# What are peoples views? Shade



## Koen (Oct 19, 2018)

Hello everyone,

I have been keeping and breeding Hermans, both Westerns and Eastern for quite some time, about 14 years, but had an interesting discussion with someone yesterday that made me think.

I have got spacious enclosures, all facing South with additional heating for my Hermannis ssp. but i still have a lot of space outside that is basically in full shade throughout the day where I was planning to build additional enclosures that should act as a sort of 'care centre' ( don't know the proper English word  )

The setup would be as per the ones I have now, so about 15m2 for 1.2 with additional heating in the greenhouse. The greenhouses now maintain +22c during the season with 2 additional ceramic heaters to 35c to bask. The only thing i would add to the enclosures that would come in the shade is a uvb bulb type Arcadia D5 12% or something.
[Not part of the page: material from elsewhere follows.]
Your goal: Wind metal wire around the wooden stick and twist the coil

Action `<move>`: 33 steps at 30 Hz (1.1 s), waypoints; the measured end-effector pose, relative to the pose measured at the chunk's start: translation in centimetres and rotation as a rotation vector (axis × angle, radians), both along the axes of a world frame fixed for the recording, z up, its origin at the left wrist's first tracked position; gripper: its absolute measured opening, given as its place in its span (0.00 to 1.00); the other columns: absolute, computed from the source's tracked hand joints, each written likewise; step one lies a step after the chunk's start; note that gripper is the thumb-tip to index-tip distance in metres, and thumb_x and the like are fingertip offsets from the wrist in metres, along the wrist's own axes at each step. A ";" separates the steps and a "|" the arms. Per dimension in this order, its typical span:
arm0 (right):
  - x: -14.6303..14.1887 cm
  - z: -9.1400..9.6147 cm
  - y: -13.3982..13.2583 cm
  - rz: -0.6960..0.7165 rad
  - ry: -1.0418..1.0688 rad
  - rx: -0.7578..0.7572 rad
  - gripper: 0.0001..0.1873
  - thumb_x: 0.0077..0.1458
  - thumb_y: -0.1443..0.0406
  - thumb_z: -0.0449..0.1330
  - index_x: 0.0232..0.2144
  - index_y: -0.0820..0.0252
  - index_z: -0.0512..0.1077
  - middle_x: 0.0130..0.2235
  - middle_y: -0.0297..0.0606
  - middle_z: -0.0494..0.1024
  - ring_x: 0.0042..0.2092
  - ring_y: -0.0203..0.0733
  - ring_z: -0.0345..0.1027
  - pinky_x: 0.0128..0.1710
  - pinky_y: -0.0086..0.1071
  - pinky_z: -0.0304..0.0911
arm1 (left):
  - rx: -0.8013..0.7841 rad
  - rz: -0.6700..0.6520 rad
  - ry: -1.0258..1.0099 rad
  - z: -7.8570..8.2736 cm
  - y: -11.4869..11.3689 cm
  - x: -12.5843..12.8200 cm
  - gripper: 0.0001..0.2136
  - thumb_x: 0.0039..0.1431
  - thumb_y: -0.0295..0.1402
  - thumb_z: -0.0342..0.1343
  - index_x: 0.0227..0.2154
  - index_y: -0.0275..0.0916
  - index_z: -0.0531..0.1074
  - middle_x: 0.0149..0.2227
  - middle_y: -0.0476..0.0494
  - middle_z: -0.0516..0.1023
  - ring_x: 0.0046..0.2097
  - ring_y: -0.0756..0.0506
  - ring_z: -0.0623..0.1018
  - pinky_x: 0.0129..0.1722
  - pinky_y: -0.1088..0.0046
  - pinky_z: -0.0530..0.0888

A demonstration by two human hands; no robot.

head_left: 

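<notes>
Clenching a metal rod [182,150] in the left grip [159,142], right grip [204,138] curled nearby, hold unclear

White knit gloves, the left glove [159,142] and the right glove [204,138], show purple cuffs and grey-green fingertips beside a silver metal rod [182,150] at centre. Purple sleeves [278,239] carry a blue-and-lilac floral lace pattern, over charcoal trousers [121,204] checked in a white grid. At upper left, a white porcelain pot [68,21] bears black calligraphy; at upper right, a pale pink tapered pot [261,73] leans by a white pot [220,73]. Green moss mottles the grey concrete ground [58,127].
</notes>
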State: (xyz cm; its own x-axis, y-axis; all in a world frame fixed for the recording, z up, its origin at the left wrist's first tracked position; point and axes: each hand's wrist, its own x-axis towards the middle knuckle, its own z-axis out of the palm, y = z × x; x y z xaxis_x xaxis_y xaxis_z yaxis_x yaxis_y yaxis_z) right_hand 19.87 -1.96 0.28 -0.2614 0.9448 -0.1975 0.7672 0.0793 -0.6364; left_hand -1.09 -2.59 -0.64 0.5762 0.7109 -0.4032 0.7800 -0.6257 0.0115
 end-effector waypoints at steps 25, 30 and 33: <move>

What do you guys think? Considering the following

Keep them outside in full shade, with additonal UVB with spacious enclosures OR keep them inside in smaller enclosures. I do live in Belgium, so spring kicks in quite late, usually beginning of May. My animals wake up somewhere around mid March in their greenhouses. Then I close off the greenhouse, switch the lights on so it maintains that 22c+ so what do you guys think? Feasible or not?
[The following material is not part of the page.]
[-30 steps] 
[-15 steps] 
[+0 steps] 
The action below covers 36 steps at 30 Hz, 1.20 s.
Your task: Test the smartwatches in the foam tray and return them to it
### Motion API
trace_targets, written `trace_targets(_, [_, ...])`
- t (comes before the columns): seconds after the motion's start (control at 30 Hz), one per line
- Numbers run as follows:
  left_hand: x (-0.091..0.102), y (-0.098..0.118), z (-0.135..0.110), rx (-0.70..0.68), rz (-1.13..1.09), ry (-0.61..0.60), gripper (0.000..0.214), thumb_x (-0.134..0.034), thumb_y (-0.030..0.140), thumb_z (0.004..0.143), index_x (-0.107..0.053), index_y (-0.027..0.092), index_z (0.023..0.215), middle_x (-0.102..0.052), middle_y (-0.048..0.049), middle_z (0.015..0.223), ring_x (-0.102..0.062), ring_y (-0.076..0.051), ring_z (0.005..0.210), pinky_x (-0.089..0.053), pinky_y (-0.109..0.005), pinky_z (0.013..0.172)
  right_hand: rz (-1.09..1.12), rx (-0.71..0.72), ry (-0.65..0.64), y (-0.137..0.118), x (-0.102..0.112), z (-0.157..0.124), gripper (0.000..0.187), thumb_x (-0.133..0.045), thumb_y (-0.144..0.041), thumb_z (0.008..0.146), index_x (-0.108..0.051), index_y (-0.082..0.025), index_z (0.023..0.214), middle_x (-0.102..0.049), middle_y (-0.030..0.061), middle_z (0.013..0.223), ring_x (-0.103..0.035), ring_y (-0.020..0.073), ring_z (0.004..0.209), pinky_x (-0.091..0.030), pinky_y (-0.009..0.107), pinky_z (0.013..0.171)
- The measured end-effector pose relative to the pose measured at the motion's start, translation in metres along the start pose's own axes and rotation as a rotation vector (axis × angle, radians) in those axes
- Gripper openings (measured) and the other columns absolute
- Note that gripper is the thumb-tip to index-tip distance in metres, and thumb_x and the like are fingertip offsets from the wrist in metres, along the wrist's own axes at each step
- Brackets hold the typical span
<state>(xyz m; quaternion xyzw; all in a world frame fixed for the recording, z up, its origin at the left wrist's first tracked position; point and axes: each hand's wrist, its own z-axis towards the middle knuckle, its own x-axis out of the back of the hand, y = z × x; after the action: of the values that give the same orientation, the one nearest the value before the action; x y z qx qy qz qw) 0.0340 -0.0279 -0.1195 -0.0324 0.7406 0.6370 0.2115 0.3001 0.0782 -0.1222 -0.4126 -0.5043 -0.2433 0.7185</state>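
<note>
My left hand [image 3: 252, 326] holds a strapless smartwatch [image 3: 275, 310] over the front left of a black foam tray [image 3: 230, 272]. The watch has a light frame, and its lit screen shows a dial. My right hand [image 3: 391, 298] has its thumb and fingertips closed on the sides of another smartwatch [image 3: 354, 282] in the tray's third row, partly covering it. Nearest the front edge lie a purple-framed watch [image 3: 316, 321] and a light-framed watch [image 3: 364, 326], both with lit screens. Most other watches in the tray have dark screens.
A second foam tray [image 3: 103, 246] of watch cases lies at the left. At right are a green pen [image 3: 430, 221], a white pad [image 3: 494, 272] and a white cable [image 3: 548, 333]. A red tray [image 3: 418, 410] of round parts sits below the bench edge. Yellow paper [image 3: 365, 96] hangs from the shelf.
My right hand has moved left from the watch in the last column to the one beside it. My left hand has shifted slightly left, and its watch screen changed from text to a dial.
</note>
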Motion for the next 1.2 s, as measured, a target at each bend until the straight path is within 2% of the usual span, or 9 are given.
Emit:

I would always prefer the outside enclosure but very keen to know how you guys feel about this.
Picture of 1 of my enclosures as reference.

Cheers,

Koen


----------



## jsheffield (Oct 19, 2018)

Beautiful enclosure ... thanks for sharing!

Jamie


----------



## Yvonne G (Oct 19, 2018)

It is my understanding that the UVB rays bounce off of things in the yard, so even in shade one may get the benefits of them.

@Markw84 ??


----------



## T Smart (Oct 19, 2018)

Yvonne G said:


> It is my understanding that the UVB rays bounce off of things in the yard, so even in shade one may get the benefits of them.
> 
> @Markw84 ??



Very interesting. I've found my Russian basking in areas of reflected light before. Since he does this, I'm assuming it's beneficial?


----------



## Koen (Oct 19, 2018)

I have noticed this in one of my current enclosures as well. At the right side were my daughters arm is, we have a large window that reflects sun into their enclosure and they do bask in that reflection as well.
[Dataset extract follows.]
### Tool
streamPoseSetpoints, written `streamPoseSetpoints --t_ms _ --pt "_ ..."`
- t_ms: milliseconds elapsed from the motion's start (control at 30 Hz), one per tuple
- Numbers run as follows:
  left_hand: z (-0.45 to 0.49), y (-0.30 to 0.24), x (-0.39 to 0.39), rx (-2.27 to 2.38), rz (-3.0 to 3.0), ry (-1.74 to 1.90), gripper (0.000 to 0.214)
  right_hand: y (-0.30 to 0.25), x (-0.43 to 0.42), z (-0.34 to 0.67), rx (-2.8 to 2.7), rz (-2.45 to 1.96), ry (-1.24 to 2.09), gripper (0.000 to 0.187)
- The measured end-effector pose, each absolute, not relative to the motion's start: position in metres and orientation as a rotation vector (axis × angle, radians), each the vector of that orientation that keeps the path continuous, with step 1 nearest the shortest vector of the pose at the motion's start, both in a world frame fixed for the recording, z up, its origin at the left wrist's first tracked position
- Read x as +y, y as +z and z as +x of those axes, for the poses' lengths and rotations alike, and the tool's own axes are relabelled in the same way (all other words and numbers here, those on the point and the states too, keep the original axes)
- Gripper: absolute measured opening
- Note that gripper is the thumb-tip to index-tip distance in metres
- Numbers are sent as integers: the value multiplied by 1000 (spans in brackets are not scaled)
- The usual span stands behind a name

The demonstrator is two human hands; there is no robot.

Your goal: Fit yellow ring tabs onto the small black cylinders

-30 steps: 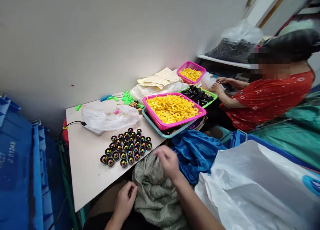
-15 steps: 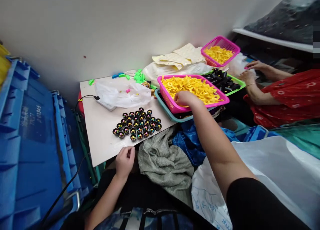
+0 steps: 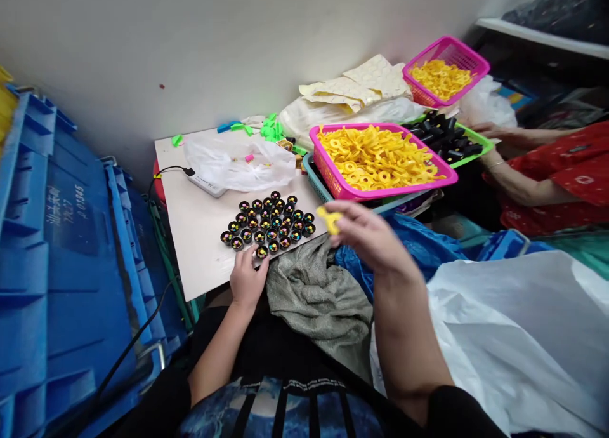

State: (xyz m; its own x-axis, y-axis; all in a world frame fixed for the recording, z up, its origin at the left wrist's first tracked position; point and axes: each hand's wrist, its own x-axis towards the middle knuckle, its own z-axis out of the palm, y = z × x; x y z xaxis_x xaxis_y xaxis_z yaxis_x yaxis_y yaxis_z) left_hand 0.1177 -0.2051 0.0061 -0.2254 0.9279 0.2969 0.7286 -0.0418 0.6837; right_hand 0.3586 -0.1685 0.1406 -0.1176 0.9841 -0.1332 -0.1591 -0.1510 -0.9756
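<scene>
Between the thumb and fingers of my right hand is a yellow plastic piece with a ring-like shape, held in the air right of the black cups. My left hand is at the table's near edge, its thumb and fingers around a small round black cup with coloured dots inside. Several similar black cups stand grouped just beyond it. A pink basket heaped with yellow pieces sits behind my right hand, on top of a teal basket.
A clear plastic bag and a white box with a cable lie on the white table. Blue crates stand at left. To the right are a green tray of black parts, another pink basket and a person's red sleeve.
My right hand has come out of the pink basket toward me, now with a yellow piece. My left hand has moved forward from the table edge to a black cup. The view has shifted slightly.
</scene>
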Motion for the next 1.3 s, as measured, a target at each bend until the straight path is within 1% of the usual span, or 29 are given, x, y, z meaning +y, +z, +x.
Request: streamPoseSetpoints --t_ms 33,100,233,400,633,800,933,1033,1133,1233,1300 --pt "117 10 -209 1884 1801 1204 30 128 -181 344 -996 -1066 1662 40" --pt "116 20 -218 1644 1802 1255 30 105 -200 321 -757 -1000 1844 36" --pt "121 41 -234 1245 1785 1161 34 78 -219 302 -503 -998 1905 30" --pt "131 45 -240 1064 1961 1111 40 71 -229 299 -273 -893 1984 35" --pt "139 46 -240 944 2035 1015 42 68 -238 289 -328 -987 1871 34" --pt "143 47 -241 1022 2041 1039 43 65 -242 279 -299 -965 1815 35" --pt "146 47 -242 1050 2033 1043 43 62 -246 269 -356 -1028 1640 36" --pt "147 47 -243 1084 2006 1086 38 59 -249 264 -391 -1050 1564 35" --pt "146 46 -242 1065 2079 1122 42 60 -250 265 -368 -945 1719 33" --pt "144 45 -242 1092 2275 1144 56 64 -248 271 -460 -832 1932 38" --pt "143 44 -242 1113 2406 1143 64 67 -247 274 -579 -814 1955 38"
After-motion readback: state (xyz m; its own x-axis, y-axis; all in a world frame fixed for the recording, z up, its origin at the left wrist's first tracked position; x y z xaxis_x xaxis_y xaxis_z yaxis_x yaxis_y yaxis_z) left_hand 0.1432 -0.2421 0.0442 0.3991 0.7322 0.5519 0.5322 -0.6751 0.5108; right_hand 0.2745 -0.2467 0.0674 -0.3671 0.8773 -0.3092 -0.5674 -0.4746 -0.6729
Should I build additional enclosure in that have shade most of the day i would definitely add additional UVB. Just wondering how you guys think of this.


----------



## wellington (Oct 19, 2018)

I would use that space for adults for sure. Babies I would raise inside in a controlled environment. Using only reflective uvb would depend on if there is any sunlight reaching close to that space at all and for how long. If plants can thrive in it then there is probably enough sunlight/uvb for torts.


----------



## Tom (Oct 19, 2018)

If you can maintain the correct temperatures and meet their other needs in the larger greenhouse enclosure, then a large space is better for them. My question would be ground temps when its cold outside. If the ground in there is cold, it can really suck the heat out of a tortoise.


----------



## Koen (Oct 19, 2018)

Valid point Tom, since I live in Belgium temperatures are far from ideal. I do mix the soil with sun split which heats up rather quickly in my other enclosures but when there is no sun that might be an issue. Not sure how to resolve that one

Their greenhouses are quite large, about 2m2 for 1.2 or 1.3 but I don’t want them to cool down rapidly outside when temps cool down fast, especially during spring and what I also don’t want is to start dragging with them by moving them into their green house every night. Hmm Stuff to think about. 

Yes, I would only house adults in there Wellington and would definitely add uvb bulbs should I build an enclosure that has shade the majority of the time


----------



## JoesMum (Oct 19, 2018)

I had my worst ever sunburn in deep shade. I was a teenager and knew I didn't need sunscreen while I lay outside reading on a humid, cloudy day under a tree [emoji849] UVB doesn't pass through solid barriers and fine mesh, but your torts are fine in the shade.

Have you seen my thread about keeping a Greek outside in the UK?
https://tortoiseforum.org/threads/outdoor-accommodation-in-a-colder-uk-climate.140866/

The problem you have outdoors in complete shade is basking. They do need a hot sunny patch to bask in. Adapting the enclosure to allow outdoor basking is better than for ing adult torts to stay indoors in my opinion


----------



## Koen (Oct 19, 2018)

You are definitely right and I always provide additionall heating, even my south facing enclosure have 2 100w ceramic heaters which I would also install in the so said ‘shade enclosures’ and add 1 Arcadia uvb bulb

Yes, I have read about Joe


----------



## Koen (Oct 24, 2018)

Thanks for the input guys, so the conclusion is that it might be possible considering;
I find a solution to heat up the soil? Would it be an idea to put in insulation about 40cm deep and work with light soil and white rocks?


----------